DATES: Effective January 2, 1996; written objections and request for
hearing by February 1, 1996.
ADDRESSES: Submit written objections to the Dockets Management Branch
(HFA-305), Food and Drug Administration, rm. 1-23, 12420 Parklawn Dr.,
Rockville, MD 20857.
FOR FURTHER INFORMATION CONTACT: Sharon A. Benz, Center for Veterinary
Medicine (HFV-226), Food and Drug Administration, 7500 Standish Pl.,
Rockville, MD 20855, 301-594-1729.
SUPPLEMENTARY INFORMATION: In a notice published in the Federal
Register of August 15, 1994 (59 FR 41769), FDA announced that a food
additive petition (FAP 2228) had been filed by Vanetta (U.S.A.) Inc.,
1770 East Market St., York, PA 17402. The petition proposed to amend
the food additives regulations in 21 CFR part 573 to provide for the
safe use of menadione nicotinamide bisulfite as a nutritional
supplement for the prevention of vitamin K deficiency in chickens and
turkeys and as a source of supplemental niacin in chicken and turkey
diets to be used at a level not to exceed 2 g/t of complete feed.
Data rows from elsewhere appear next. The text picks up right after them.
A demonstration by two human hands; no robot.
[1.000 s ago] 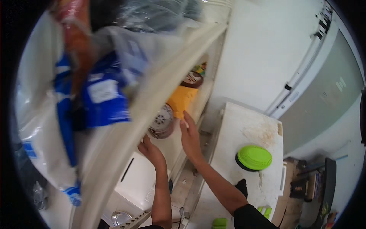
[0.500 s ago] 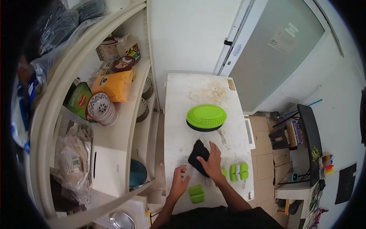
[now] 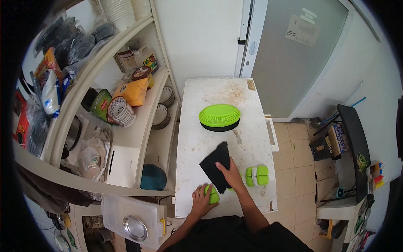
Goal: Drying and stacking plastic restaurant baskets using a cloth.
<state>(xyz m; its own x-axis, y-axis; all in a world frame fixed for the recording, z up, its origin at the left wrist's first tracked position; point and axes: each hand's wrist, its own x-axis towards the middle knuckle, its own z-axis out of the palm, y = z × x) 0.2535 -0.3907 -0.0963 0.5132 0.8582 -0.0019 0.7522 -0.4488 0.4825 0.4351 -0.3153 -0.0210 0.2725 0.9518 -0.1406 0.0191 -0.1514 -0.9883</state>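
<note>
Two bare hands at one scuffed, white, rectangular worktop. One limp black fabric cloth in the right hand, fingers clamped on its right side, thumb on top, the rest hidden beneath; cannot tell whether touching the worktop or just above. One small, rounded, lime-green plastic container in the left hand, near the front edge, just left of the cloth's lower corner, fingers curled closely around it; contents hidden.

Right of the right hand, two rounded, lime-green plastic sections side by side with a whitish strip; cannot tell whether one container or two, nor the contents. Beyond the cloth, one lime-green, oval, perforated plastic basket, bottom up, on one black oval plastic base.

To the left, on the white shelf unit: one stack of white patterned bowls, too closely nested to count; one yellow-orange plastic pouch; one green printed pouch; one clear plastic bag with beige contents. Lower, two stacks of dark-patterned bowls and one round teal plastic tub.

At lower left, one translucent plastic box, with one round, shiny metal dish on top.
</note>
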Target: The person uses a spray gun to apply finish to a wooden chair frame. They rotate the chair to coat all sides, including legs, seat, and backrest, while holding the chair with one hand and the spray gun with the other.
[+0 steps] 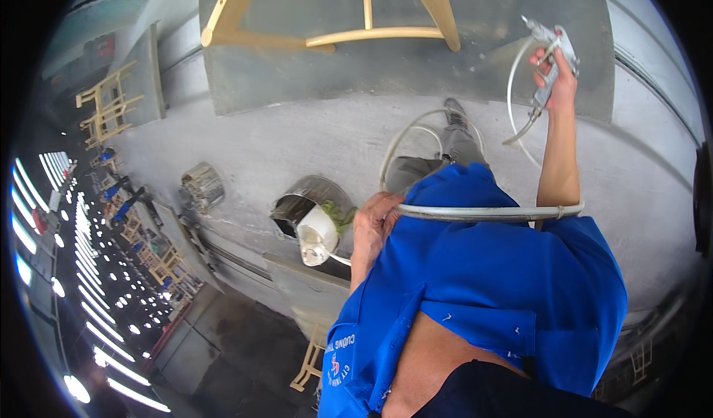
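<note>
My right hand point(562, 80) is raised at the right, its fingers wrapped round the handle of a metal spray gun point(564, 45). The gun's nozzle points up and to the left, towards the wooden chair frame point(382, 33). A thin whitish tube point(511, 84) loops down from the gun. My left hand point(371, 229) is beside my waist, its fingers closed round a pale hose point(475, 212). That hose runs across the front of my blue shirt to my right arm. Part of the left hand's grip is hidden.
Left of my left hand stand a metal drum point(316, 188) and a white container point(316, 231) with something green by it. Another drum point(202, 186) is farther left. The chair frame rests on a grey board point(275, 76). Wooden chairs point(111, 106) stand at the far left.
</note>
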Tool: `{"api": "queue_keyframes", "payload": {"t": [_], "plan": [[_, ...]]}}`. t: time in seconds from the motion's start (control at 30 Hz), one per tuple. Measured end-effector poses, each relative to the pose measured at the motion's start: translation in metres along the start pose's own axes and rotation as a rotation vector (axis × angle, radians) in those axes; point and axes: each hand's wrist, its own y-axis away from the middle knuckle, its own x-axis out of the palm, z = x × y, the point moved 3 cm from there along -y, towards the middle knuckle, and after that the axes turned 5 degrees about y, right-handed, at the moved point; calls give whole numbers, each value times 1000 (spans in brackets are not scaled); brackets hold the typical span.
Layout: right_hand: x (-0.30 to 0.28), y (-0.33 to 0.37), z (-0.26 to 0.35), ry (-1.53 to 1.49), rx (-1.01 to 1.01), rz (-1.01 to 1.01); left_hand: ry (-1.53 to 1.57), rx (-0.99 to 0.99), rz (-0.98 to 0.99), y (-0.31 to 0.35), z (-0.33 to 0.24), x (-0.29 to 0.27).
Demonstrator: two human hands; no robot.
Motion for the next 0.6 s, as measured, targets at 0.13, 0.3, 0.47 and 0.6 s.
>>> {"api": "queue_keyframes", "payload": {"t": [0.13, 0.3, 0.47, 0.6], "plan": [[-56, 41, -47, 181, 203, -159, -80, 29, -14, -9, 8, -6], [-74, 74, -97, 455, 343, -286, -55, 77, -3, -17, 13, -24], [-21, 91, -114, 510, 317, -218, -38, 103, -20, -7, 41, -64], [58, 106, -125, 482, 238, -93, 6, 100, -135, 24, 86, -108]]}}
The notice of filing provided for a 75-day comment period. No
comments were received.
FDA has evaluated the data and information in the petition and
other relevant material. FDA concludes that the proposed use of the
additive in chicken and turkey diets, not to exceed
2 g/t of complete feed, is safe. Therefore, the food additive
regulations in part 573 are amended to add new Sec. 573.625 to reflect
this approved use.
In accordance with Sec. 571.1(h) (21 CFR 571.1(h)), the petition
and the documents that FDA considered and relied upon in reaching its
decision to approve the petition are available for inspection at the
Center for Veterinary Medicine by appointment with the information
contact person listed above. As provided in 21 CFR 571.1(h), the agency
will delete from the documents any materials that are not available for
public disclosure before making the documents available for inspection.
The agency has carefully considered the potential environmental
effects of this action. FDA has concluded that the action will not have
a significant impact on the human environment, and that an
environmental impact statement is not required. The agency's finding of
no significant impact and the evidence supporting that finding,
contained in an environmental assessment, may be seen in the Dockets
Management Branch (address above) between 9 a.m. and 4 p.m., Monday
through Friday.
Any person who will be adversely affected by this regulation may at
any time on or before February 1, 1996, file with the Dockets
Management Branch (address above) written objections thereto. Each
objection shall be separately numbered, and each numbered objection
shall specify with particularity the provisions of the regulation to
which objection is made and the grounds for the objection. Each
numbered objection on which a hearing is requested shall specifically
so state. Failure to request a hearing for any particular objection
shall constitute a waiver of the right to a hearing on that objection.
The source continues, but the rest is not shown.